| TASK TO COMPLETE |
Find every line below with the word "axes" in it, and copy each one.

| DATA SEGMENT |
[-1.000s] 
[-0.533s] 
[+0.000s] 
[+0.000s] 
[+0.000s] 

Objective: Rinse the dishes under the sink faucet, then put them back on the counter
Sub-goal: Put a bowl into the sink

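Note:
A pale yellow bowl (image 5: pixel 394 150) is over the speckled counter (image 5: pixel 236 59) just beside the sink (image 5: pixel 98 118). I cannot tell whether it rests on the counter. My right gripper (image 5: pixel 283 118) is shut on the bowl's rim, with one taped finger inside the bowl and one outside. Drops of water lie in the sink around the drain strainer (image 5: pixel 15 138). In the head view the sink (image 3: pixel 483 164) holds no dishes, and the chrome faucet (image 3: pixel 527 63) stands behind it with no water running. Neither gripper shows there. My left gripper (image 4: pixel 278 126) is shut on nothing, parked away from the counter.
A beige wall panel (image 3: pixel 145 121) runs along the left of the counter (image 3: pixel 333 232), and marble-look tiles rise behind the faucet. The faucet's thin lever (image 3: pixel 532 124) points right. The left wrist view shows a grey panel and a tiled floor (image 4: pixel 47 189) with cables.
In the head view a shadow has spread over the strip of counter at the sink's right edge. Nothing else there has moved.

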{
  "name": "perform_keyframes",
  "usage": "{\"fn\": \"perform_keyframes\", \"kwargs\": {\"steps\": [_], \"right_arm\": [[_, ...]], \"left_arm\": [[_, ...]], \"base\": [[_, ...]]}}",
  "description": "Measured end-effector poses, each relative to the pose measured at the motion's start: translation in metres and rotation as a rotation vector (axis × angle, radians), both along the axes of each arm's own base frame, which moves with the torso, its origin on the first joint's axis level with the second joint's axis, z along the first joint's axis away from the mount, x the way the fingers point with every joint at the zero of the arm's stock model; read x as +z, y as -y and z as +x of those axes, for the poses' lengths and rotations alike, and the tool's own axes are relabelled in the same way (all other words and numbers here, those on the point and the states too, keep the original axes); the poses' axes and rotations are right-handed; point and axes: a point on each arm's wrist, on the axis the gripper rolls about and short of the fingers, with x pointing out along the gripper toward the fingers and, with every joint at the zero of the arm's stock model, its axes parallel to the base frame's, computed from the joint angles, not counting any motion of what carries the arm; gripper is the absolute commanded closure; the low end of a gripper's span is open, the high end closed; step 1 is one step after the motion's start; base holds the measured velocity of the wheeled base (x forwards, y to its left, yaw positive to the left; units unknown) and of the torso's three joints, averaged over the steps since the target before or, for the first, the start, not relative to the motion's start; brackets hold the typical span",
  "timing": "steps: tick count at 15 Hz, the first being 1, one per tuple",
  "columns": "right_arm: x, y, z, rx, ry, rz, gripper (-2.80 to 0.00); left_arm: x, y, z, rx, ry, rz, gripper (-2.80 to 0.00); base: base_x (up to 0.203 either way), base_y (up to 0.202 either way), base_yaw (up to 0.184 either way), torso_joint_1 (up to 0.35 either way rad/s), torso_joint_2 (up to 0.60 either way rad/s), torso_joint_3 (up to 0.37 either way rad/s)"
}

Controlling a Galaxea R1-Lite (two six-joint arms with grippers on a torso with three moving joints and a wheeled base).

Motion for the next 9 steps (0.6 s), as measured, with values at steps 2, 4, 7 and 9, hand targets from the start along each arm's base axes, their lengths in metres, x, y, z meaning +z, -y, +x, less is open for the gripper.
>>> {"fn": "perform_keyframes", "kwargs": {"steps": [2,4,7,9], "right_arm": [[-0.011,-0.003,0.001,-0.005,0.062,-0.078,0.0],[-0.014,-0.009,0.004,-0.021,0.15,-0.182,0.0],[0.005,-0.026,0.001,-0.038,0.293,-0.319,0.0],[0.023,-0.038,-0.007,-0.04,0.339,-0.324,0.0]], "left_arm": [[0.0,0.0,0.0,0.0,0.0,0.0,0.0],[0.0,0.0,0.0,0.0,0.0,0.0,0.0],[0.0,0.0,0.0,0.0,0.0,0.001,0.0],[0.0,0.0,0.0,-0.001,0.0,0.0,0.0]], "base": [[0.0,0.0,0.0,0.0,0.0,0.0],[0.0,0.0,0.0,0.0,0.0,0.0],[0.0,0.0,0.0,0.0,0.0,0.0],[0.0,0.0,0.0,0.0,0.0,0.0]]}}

| ANSWER FOR THE TASK |
  "description": "Measured end-effector poses, each relative to the pose measured at the motion's start: translation in metres and rotation as a rotation vector (axis × angle, radians), both along the axes of each arm's own base frame, which moves with the torso, its origin on the first joint's axis level with the second joint's axis, z along the first joint's axis away from the mount, x the way the fingers point with every joint at the zero of the arm's stock model; read x as +z, y as -y and z as +x of those axes, for the poses' lengths and rotations alike, and the tool's own axes are relabelled in the same way (all other words and numbers here, those on the point and the states too, keep the original axes); the poses' axes and rotations are right-handed; point and axes: a point on each arm's wrist, on the axis the gripper rolls about and short of the fingers, with x pointing out along the gripper toward the fingers and, with every joint at the zero of the arm's stock model, its axes parallel to the base frame's, computed from the joint angles, not counting any motion of what carries the arm; gripper is the absolute commanded closure; the low end of a gripper's span is open, the high end closed; step 1 is one step after the motion's start; base holds the measured velocity of the wheeled base (x forwards, y to its left, yaw positive to the left; units unknown) and of the torso's three joints, averaged over the steps since the target before or, for the first, the start, not relative to the motion's start; brackets hold the typical span",
Motion for the next 9 steps (0.6 s), as measured, with values at steps 2, 4, 7 and 9, hand targets from the start along each arm's base axes, their lengths in metres, x, y, z meaning +z, -y, +x, less is open for the gripper.

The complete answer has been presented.